Venue: 2.022, Ashby Building, QUB.

Organizers: Fabrizio Ferrandi (Politecnico di Milano, Italy), Alp Kilic (Nanoxplore, France), Michele Fiorito (Politecnico di Milano, Italy), Claudio Barone (Politecnico di Milano, Italy)

Abstract: Rad-hard FPGAs today are a crucial processing element in space application performance, and they see increased adoption in future aerospace and avionic markets. FPGAs have traditionally been programmed with hardware description languages, requiring significant engineering efforts and long development times. Today, the availability of new high-level synthesis (HLS) tools to generate accelerators starting from high-level specifications provides easier access to FPGAs and preserves programmer productivity. This tutorial will present tools and technology developed within ESA, CNES, and EU funding efforts (BRAVE, VEGAS, OPERA, DAHLIA, and HERMES projects) to address the end-to-end design flow for these critical applications.
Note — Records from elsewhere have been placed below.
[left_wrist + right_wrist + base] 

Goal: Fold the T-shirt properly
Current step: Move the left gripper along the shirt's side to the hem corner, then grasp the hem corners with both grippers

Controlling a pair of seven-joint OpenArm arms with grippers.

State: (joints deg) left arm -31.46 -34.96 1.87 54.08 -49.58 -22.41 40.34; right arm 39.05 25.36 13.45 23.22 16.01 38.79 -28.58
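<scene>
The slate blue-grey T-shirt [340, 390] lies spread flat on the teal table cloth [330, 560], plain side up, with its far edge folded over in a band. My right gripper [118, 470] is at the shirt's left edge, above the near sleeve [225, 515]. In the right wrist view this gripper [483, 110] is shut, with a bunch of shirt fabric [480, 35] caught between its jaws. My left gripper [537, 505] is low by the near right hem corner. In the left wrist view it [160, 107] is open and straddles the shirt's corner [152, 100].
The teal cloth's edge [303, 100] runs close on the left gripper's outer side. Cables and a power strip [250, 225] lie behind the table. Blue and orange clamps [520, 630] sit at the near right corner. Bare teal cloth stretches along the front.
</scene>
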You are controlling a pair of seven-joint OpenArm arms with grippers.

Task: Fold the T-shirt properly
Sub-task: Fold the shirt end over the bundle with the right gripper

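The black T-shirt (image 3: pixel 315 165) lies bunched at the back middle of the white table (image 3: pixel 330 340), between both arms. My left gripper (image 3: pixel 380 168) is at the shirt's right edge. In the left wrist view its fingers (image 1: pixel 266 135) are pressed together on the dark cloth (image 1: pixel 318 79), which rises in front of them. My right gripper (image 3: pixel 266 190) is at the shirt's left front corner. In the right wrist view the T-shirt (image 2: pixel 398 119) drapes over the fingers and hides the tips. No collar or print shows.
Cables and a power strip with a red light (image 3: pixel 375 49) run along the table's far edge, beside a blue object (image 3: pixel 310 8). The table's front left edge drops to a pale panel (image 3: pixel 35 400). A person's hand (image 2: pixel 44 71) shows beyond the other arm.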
The tutorial aims to provide a systematic overview of the current state, opportunities, and challenges in using reconfigurable computing to accelerate space-oriented applications and present an open-source, publicly available, research-driven toolchain combined with a commercial RTL synthesis tool developed for this specific domain. The Hands-on presentations of the toolchain for the automatic generation of FPGA accelerators in harsh environments will provide attendees with all the information necessary to be productive with an integrated framework using the NxMap commercial RTL synthesis tool and the open-source high-level synthesis tool Bambu.